Task requirements: Using the listing below, please gather every line containing the word "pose".

BEGIN Dataset excerpt

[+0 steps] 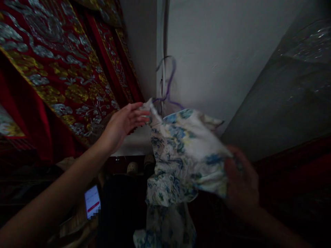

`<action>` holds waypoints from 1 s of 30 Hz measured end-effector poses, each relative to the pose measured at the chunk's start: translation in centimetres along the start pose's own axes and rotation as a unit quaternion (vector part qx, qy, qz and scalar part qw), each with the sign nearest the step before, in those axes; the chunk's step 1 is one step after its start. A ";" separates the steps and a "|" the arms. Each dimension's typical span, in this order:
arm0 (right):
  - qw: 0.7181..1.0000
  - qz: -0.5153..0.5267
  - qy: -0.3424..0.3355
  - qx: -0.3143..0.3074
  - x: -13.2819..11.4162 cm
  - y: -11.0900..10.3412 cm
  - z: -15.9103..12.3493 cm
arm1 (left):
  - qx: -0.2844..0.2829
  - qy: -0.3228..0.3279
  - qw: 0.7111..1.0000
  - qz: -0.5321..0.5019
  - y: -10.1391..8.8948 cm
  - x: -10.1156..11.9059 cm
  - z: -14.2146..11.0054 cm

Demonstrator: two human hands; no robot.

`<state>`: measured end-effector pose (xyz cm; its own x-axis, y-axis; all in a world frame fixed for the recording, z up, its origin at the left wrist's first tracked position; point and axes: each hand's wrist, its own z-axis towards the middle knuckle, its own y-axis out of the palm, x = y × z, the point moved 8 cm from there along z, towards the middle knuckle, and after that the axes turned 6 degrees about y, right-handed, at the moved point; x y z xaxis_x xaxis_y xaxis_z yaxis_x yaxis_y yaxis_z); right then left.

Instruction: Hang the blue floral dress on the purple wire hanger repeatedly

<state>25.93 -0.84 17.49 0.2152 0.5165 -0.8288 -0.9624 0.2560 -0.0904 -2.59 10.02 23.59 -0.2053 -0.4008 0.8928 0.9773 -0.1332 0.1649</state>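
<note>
A white garment with blue, green and yellow flowers (178,148) hangs in front of me from a purple hanger (169,88). Its gathered middle and lower part drop toward the bottom of the view. My left hand (126,120) has its fingers stretched out, the tips at the garment's left shoulder edge. On the other side, my right hand (241,177) is closed on the sleeve side of the garment and pulls the cloth out to the right. That hand is blurred, and some of its fingers are hidden.
Red drapes with gold and silver embroidery (74,69) hang at the left. Behind the garment is a pale wall (207,51) with a thin cable. Plastic-like sheeting (297,79) covers the right side. A lit phone (92,201) and a pale clog-like shoe (132,168) lie below.
</note>
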 end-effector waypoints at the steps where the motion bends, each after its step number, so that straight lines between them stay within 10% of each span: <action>1: 0.990 0.012 -0.070 -0.121 -1.3 3.0 -1.9 | -0.029 -0.072 0.996 -0.040 1.3 -1.0 -1.2; 5: 0.860 -0.010 -0.303 -0.411 -3.3 9.6 -7.7 | -0.033 -0.246 0.964 -0.099 2.2 -3.4 -5.3; 11: 0.962 -0.130 -0.181 -0.156 2.2 6.2 1.9 | -0.170 -0.268 0.944 0.094 -1.9 -1.9 -7.6; 13: 0.976 -0.134 -0.131 -0.115 3.7 5.2 4.3 | -0.219 -0.217 0.937 0.163 -2.7 -0.5 -7.3; 18: 0.946 0.010 0.116 -0.301 6.6 7.2 5.0 | -0.148 -0.052 0.958 0.242 -4.1 2.1 -4.0; 24: 0.961 0.196 0.195 0.014 5.1 2.5 10.8 | -0.043 0.131 0.944 0.298 -4.4 2.7 -2.4; 30: 0.960 0.229 0.133 0.092 4.0 2.5 17.1 | 0.028 0.355 0.817 0.454 -3.0 2.0 -7.1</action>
<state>27.19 15.87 23.38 -0.2970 0.3890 -0.8720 -0.8954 0.2037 0.3958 -6.28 3.19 21.93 0.6454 -0.7389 0.1936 0.7409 0.5440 -0.3938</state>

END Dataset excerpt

Expected output:
`<action>` holds waypoints from 1 s of 30 Hz measured end-effector poses, each relative to the pose measured at the chunk's start: translation in centimetres along the start pose's own axes and rotation as a unit quaternion (vector part qx, qy, qz and scalar part qw), each with the sign nearest the step before, in those axes; the chunk's step 1 is one step after its start. A ";" separates the steps and a "|" the arms. Each dimension's typical span, in this order:
`<state>`: measured end-effector pose (xyz cm; its own x-axis, y-axis; all in a world frame fixed for the recording, z up, its origin at the left wrist's first tracked position; point and axes: each hand's wrist, its own z-axis towards the middle knuckle, its own y-axis out of the palm, x = y × z, the point moved 8 cm from there along z, towards the middle knuckle, and after that the axes turned 6 degrees about y, right-handed, at the moved point; x y z xaxis_x xaxis_y xaxis_z yaxis_x yaxis_y yaxis_z); right then left.

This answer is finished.